Exercise description
What is needed is every line of the material that contains "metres".

*** Data block ***

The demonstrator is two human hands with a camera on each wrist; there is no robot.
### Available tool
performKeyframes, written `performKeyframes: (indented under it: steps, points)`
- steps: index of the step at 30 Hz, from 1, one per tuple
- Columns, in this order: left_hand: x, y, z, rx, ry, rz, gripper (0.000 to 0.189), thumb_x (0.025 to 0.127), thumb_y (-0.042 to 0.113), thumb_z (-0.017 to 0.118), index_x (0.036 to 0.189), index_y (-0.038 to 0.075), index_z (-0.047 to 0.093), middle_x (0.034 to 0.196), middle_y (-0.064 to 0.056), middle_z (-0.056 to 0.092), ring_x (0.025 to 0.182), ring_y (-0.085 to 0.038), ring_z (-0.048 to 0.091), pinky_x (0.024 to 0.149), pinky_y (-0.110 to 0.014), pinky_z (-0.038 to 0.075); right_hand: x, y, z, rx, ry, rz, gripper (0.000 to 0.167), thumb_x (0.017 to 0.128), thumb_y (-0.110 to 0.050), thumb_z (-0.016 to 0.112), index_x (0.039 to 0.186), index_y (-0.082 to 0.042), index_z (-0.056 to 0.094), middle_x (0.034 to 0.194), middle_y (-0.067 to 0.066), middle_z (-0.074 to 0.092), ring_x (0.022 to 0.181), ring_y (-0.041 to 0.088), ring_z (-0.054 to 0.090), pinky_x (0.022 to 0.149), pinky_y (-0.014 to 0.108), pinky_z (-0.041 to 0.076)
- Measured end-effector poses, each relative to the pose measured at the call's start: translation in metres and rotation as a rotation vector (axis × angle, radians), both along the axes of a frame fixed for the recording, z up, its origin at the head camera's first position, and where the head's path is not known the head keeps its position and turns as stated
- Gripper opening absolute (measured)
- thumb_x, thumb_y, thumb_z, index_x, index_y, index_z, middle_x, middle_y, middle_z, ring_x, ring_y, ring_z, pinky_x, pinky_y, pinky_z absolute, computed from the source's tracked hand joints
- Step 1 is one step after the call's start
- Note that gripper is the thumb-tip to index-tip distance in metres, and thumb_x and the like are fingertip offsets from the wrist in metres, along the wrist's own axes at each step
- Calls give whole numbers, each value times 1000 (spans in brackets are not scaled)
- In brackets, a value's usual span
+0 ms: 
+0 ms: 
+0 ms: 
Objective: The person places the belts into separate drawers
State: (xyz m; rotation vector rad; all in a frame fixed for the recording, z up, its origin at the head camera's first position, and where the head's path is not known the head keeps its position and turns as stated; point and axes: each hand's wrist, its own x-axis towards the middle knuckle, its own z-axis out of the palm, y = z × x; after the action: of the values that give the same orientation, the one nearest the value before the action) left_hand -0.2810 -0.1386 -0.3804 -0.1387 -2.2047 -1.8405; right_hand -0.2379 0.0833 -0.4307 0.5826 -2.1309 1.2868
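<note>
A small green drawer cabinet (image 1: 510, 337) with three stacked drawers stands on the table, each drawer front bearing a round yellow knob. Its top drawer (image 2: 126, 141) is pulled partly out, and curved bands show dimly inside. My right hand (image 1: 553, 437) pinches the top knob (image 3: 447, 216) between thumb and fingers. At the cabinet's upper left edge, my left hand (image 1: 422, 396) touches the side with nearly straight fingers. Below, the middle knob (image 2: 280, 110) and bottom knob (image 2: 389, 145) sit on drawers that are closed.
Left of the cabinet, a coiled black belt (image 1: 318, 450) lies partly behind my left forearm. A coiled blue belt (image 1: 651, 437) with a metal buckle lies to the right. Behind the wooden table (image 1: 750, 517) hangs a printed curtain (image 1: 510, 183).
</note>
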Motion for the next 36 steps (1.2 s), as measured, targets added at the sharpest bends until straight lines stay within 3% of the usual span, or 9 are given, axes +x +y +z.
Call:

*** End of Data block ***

Exercise answer
- Measured end-effector poses, each relative to the pose measured at the call's start: translation in metres and rotation as a rotation vector (axis × angle, radians), both along the axes of a frame fixed for the recording, z up, its origin at the head camera's first position, and where the head's path is not known the head keeps its position and turns as stated
- Note that gripper is the thumb-tip to index-tip distance in metres, and thumb_x and the like are fingertip offsets from the wrist in metres, along the wrist's own axes at each step

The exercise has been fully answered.